:: Brief ::
Look through the data below for the line with "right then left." and the line with "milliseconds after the", then output those two and all lines in between, exactly as written.

:: Data provided ::
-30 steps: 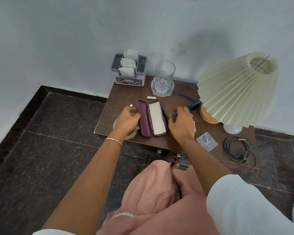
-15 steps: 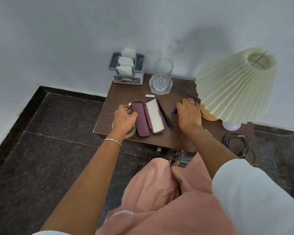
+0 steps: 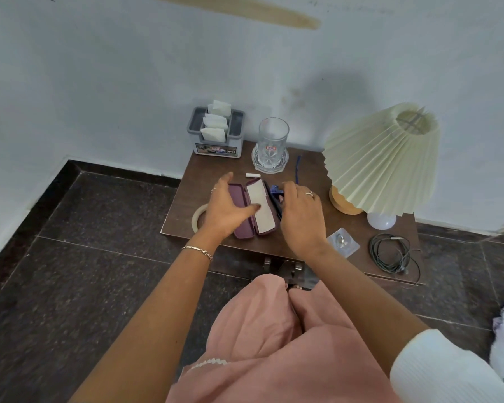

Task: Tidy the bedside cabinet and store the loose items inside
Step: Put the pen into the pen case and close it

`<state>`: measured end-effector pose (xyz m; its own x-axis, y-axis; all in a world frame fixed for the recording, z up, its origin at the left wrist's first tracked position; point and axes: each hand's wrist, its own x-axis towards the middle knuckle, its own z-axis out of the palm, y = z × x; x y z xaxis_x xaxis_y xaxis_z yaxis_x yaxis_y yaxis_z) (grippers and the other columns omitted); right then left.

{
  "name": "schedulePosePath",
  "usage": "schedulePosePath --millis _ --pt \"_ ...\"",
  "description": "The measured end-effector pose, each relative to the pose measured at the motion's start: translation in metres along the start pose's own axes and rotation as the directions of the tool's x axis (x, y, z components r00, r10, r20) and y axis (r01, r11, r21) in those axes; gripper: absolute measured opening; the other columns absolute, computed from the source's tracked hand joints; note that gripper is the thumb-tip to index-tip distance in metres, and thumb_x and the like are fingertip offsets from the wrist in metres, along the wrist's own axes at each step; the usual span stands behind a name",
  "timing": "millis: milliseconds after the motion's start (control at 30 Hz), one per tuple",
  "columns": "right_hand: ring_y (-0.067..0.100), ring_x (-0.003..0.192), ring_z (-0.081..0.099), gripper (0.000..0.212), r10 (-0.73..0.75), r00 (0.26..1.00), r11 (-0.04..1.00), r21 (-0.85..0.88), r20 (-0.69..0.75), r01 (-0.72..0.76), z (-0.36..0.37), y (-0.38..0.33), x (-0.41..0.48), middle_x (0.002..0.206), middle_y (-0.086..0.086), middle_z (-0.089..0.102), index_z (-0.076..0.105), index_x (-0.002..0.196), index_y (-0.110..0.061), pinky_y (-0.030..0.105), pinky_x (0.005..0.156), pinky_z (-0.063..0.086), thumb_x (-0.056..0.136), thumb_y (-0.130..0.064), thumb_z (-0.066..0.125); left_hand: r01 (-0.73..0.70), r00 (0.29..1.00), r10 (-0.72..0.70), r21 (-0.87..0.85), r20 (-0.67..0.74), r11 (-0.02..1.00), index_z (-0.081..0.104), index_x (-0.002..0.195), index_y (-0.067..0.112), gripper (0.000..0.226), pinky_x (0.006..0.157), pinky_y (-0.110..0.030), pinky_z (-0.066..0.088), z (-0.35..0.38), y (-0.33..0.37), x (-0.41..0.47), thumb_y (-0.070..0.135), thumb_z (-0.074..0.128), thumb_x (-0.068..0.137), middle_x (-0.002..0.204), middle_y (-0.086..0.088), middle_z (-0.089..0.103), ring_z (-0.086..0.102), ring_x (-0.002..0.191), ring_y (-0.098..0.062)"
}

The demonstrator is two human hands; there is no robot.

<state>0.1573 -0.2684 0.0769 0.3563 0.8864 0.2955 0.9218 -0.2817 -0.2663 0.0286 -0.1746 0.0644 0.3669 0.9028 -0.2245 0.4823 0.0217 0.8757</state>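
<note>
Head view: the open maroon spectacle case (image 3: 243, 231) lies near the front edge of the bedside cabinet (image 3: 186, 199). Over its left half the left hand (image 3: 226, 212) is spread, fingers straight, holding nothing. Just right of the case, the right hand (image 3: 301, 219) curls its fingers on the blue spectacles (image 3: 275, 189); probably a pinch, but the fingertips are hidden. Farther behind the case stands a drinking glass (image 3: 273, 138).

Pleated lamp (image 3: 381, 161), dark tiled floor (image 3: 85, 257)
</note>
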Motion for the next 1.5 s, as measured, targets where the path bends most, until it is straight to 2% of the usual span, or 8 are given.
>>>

:: Output ::
`<state>`: measured end-effector pose (xyz m; its own x-axis, y-axis; all in a world frame fixed for the recording, z up, its origin at the left wrist's first tracked position; point and axes: each hand's wrist, its own x-axis towards the middle knuckle, its own z-axis out of the palm, y = z × x; x y z xaxis_x xaxis_y xaxis_z yaxis_x yaxis_y yaxis_z) (grippers and the other columns omitted); right then left.

{
  "name": "schedulePosePath",
  "usage": "schedulePosePath --millis _ --pt \"_ ...\"",
  "description": "The measured end-effector pose, each relative to the pose measured at the motion's start: translation in metres along the start pose's own axes and rotation as the directions of the tool's x axis (x, y, z components r00, r10, r20) and y axis (r01, r11, r21) in those axes; gripper: absolute measured opening; the other columns absolute, computed from the source's tracked hand joints; note that gripper is the thumb-tip to index-tip distance in metres, and thumb_x and the like are fingertip offsets from the wrist in metres, along the wrist's own axes at each step; the usual span stands behind a name",
  "timing": "millis: milliseconds after the motion's start (control at 30 Hz), one per tuple",

The answer has been fully stated.